竹増 上海ローソンのお客様は若年層が中心です。若い世代には日本アニメのファンが多いですね。人気のアニメコンテンツをお店に取り入れることで、「ローソンって楽しいね」と親近感を持っていただけます。

日本ローソンでも、過去より映画コンテンツとのタイアップをはじめ、様々なキャンペーンをダイナミックに展開しています。店舗には「Loppi」というマルチメディア端末を置いていますが、その端末はチケットの購入を始めに実に様々な機能を備えています。また、当社グループでは映画館も運営しています。2014年に「ユナイテッド・シネマ」という映画館の運営会社を買収しました。

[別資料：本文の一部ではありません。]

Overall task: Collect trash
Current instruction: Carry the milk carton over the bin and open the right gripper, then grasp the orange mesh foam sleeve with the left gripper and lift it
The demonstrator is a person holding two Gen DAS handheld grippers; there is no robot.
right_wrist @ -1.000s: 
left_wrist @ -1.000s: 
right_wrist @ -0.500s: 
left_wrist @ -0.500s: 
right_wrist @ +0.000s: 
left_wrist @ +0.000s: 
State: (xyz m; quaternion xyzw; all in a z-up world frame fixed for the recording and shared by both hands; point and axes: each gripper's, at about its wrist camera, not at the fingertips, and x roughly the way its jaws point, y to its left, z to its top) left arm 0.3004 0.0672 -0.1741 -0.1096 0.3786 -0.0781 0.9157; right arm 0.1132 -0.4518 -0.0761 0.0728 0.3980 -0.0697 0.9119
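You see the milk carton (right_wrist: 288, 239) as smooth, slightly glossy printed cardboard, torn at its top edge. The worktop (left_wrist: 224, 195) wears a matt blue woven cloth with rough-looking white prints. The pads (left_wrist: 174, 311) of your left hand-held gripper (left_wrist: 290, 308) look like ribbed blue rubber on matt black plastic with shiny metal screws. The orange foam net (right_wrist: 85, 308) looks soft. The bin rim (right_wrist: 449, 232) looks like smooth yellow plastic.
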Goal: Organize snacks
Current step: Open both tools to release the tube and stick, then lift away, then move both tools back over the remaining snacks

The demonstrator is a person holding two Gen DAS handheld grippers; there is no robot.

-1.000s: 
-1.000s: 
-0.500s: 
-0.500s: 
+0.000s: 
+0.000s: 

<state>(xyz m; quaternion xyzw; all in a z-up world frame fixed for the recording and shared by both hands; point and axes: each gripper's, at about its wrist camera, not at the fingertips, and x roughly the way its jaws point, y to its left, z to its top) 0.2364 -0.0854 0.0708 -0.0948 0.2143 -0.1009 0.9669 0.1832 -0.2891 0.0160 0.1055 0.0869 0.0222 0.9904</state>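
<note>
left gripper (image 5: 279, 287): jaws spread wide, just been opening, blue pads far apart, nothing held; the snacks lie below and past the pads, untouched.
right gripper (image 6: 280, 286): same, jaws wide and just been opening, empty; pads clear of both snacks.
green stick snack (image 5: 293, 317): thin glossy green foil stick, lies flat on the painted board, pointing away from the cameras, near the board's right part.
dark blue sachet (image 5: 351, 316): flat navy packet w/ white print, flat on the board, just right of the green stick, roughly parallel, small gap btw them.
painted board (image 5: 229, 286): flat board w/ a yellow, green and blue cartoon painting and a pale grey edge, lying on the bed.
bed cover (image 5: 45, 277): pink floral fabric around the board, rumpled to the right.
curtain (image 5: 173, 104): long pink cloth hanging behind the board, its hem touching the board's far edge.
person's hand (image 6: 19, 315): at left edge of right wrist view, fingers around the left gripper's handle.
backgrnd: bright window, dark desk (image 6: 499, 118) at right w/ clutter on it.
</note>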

「私たちは“みんなと暮らすマチ”を幸せにします。」という当社の企業理念のもと、地域に密着した店舗運営だけでなく、エンタテイメント関連のサービスを提供することで、お客様の豊かな生活をサポートしたいと考えています。

 

みんながほっこりして幸せになる店をつくりたい

—— 今後の中国展開をどのようにお考えですか。

竹増 今、ようやく中国でのビジネスが軌道に乗ってきたなという実感を抱いていて、期待に胸を膨らませています。

中国のマーケットでは、上海や北京などの大都市に限らず、地方都市など、どの町でも「ローソンってやっぱりいいね」と、みんながほっこりして幸せになるような店舗を1店1店大切に、現地のオーナーの皆さんと一緒になってつくっていきたいと思っています。

取材後記

取材を終え、恒例の揮毫をお願いすると、「百里の道を行く者は九十九里をもって半ばとす」と書かれた。これは中国「戦国策」の有名な言葉で、最後まで気をゆるめるなという意味だが、小学校の6年間、校長先生からずっと聞かされたそうだ。「ビジネスをやるようになった今でも思い出す言葉として印象に残っています」と語る竹増社長の笑顔には、中国で3000店舗展開を目指す決意があふれていた。